In 2022, around 170 Breton saints are represented, each by a statue, in the Valley of the Saints in Carnoët.
August 6 is St Dahud
Dahut Where Dahud, sometimes confused with Ahès, is a main character in the legend of the city of Ys, one of the best-known stories about the legendary Breton. Dahut comes from an otherworldly female figure specific to Celtic mythology and was most certainly a woman inspired by a mother goddess or a fairy who guards the floodgates that prevent the water from spreading in the city she rules . Its role and nature are then clearly modified by the influence of the Christian religion and literature.
Revised, its legend makes it the only daughter of Gradlon, King of Cornwall. She builds (or has built) the city of Ys, where pleasure reigns, and provokes the wrath of a man in the church. Princess of this city, Dahut ends up causing the submersion of Ys by the sea due to her sins. According to various later Breton collections, she is not dead and continues to haunt the bay of Douarnenez and the shores of Trégor in the form of a mermaid. Dahut also intervenes in a tale of King Marc’h. Émile Souvestre introduces many literary details about his desire in his version of the legend, especially the night Dahut spends with the Devil, who causes Ys to dive. Charles Guyot’s version, written at the beginning of xxe century, makes her the daughter of Malgven, “Queen of the North”. It is generally this last version that has been taken up as the canon version of Dahut’s story since the middle of the xxe century, especially by Jean Markale and Michel Le Bris.

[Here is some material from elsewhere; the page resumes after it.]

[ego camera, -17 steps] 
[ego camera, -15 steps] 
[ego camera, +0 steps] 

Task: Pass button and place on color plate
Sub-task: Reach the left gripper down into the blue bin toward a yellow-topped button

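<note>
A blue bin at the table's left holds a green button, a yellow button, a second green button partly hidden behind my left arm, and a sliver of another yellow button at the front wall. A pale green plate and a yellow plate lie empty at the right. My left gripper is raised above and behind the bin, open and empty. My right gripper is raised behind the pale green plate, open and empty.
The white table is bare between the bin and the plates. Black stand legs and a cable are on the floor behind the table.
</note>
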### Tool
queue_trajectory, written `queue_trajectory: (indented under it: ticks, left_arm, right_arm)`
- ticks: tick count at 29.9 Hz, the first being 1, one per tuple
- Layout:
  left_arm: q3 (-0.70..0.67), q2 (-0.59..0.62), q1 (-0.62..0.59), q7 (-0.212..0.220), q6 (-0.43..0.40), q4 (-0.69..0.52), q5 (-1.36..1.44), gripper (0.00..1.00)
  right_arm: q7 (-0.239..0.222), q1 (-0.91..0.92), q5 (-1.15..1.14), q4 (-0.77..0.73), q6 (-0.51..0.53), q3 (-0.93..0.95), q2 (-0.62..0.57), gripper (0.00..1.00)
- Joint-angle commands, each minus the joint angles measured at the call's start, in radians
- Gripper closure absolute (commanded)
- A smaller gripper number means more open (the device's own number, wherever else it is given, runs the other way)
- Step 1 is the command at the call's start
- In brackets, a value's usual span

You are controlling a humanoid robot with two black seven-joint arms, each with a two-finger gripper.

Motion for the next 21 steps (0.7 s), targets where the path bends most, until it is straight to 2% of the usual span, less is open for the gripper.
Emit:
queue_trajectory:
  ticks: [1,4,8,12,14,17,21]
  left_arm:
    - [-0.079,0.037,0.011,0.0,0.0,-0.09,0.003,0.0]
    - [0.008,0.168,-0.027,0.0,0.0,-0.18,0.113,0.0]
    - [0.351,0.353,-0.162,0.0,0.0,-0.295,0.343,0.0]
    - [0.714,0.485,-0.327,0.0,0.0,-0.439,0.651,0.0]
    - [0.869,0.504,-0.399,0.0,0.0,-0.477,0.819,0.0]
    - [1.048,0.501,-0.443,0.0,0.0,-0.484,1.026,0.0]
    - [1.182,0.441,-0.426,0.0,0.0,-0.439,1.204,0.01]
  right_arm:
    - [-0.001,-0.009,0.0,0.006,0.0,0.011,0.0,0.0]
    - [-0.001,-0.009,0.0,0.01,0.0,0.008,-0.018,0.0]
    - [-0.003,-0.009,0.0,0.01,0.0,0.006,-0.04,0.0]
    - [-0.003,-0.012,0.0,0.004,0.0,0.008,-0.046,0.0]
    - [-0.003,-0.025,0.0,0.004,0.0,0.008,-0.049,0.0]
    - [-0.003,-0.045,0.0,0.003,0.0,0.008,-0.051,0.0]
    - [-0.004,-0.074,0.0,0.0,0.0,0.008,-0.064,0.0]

Dahut has become a symbol of evil in popular versions of her legend. However, other analyzes see in it the incarnation of a female spiritual power fought by Christianity or an allegory of the sea. Several artists repeat this vision, offering a pagan vision of Dahut, in which she has a child and has since hidden in his sunken city. His legend has enjoyed great literary success ever since xixe century. It is still very popular today; Dahut appears in many operas, songs, novels, shows and cartoons.